Studies of individuals show that, as two experts summarize, “immigrants are less, not more, crime prone than their native-born counterparts.” Second- and third-generation immigrants start to look more like many-generation Americans in criminality (much as they do in other ways, such as diet and health behaviors). One study suggests that for adolescents the “protective” effect against criminality of being an immigrant may wear off after four years. But newcomers are notably less likely to commit crime than otherwise similar American-born youth.

Places

Many new studies compare neighborhoods, cities, or counties to assess the relationship between local concentrations of immigrants (or of Latinos) and rates of crime or violence. The general conclusion is that the higher these concentrations in a community, the lower the rates. A couple of studies find that the connection depends on the local context. In more impoverished neighborhoods or in cities with historically larger numbers of immigrants or with immigrant political power, additional immigration seems to push crime down yet more.

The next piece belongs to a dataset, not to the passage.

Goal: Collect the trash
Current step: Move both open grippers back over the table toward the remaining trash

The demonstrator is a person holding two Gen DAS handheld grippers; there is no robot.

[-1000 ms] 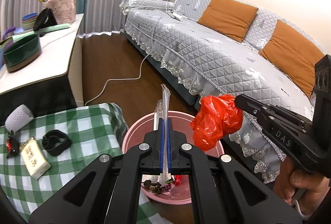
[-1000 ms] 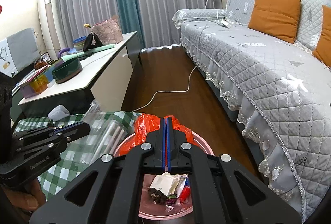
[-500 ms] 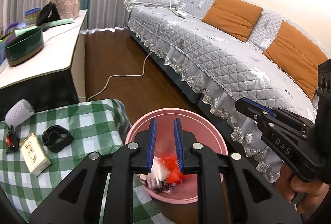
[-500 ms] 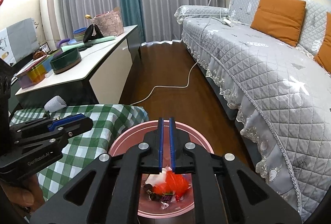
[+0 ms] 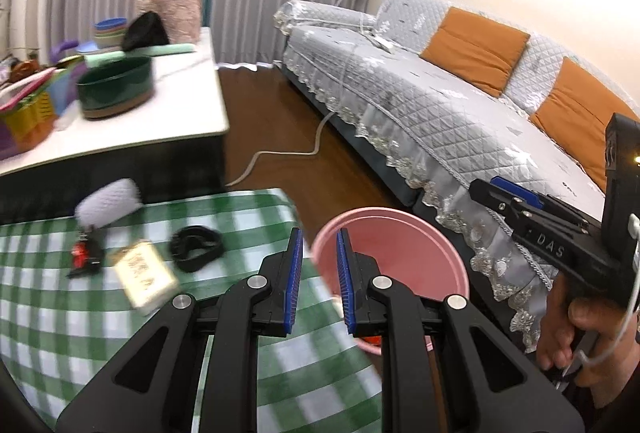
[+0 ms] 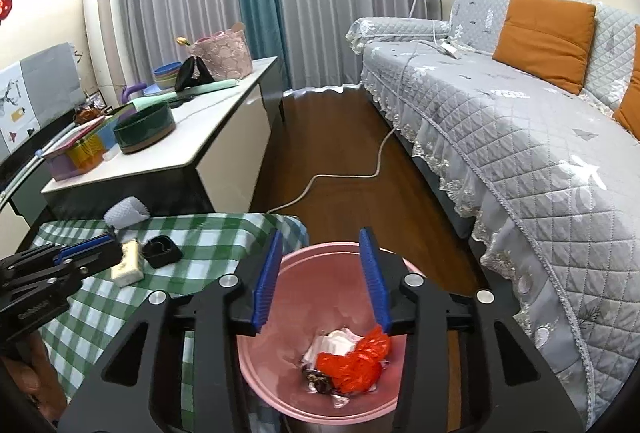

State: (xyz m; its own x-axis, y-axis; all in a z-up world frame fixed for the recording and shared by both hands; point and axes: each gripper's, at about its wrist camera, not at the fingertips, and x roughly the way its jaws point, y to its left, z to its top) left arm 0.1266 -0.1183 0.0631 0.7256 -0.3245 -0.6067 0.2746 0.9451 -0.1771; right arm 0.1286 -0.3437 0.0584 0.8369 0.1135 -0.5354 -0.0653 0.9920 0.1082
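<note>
Pink bin (image 6: 320, 385) on the floor just off the table's right edge, between table and sofa. Inside at the bottom: red plastic bag (image 6: 354, 363), crumpled white wrapper (image 6: 334, 343), small dark scraps.

Right gripper (image 6: 320, 273) hangs over the bin mouth, jaws spread wide, nothing between them. Left gripper (image 5: 318, 277) over the table's right edge beside the bin rim, jaws apart, empty; that view is motion-blurred.

Green checked tablecloth (image 6: 192, 245) covers the table. Toward its far edge: white mesh roll (image 6: 126, 211), black ring-shaped item (image 6: 162, 251), cream packet (image 6: 128, 267), a small red-and-black object (image 5: 82, 257).

Beyond the table, white-topped cabinet (image 6: 224, 121) with dark green bowl (image 6: 144, 127), colored boxes, pink basket. Grey quilted sofa (image 6: 520, 137) with orange cushions along the right. Bare wood floor runs between cabinet and sofa, crossed by a white cable (image 6: 348, 173). Curtains at the back.
</note>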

Complex statistical work suggests that this correlation reflects a causal connection: more immigrants arrive and violent crime fades. Why would that be so? Sampson and others suggest that Latino immigrants have stronger families and community institutions, such as churches, than do the native-born. These provide more social control over youth. Researchers also propose that immigration has helped economically revitalize many U.S. cities and driven down crime that way, too.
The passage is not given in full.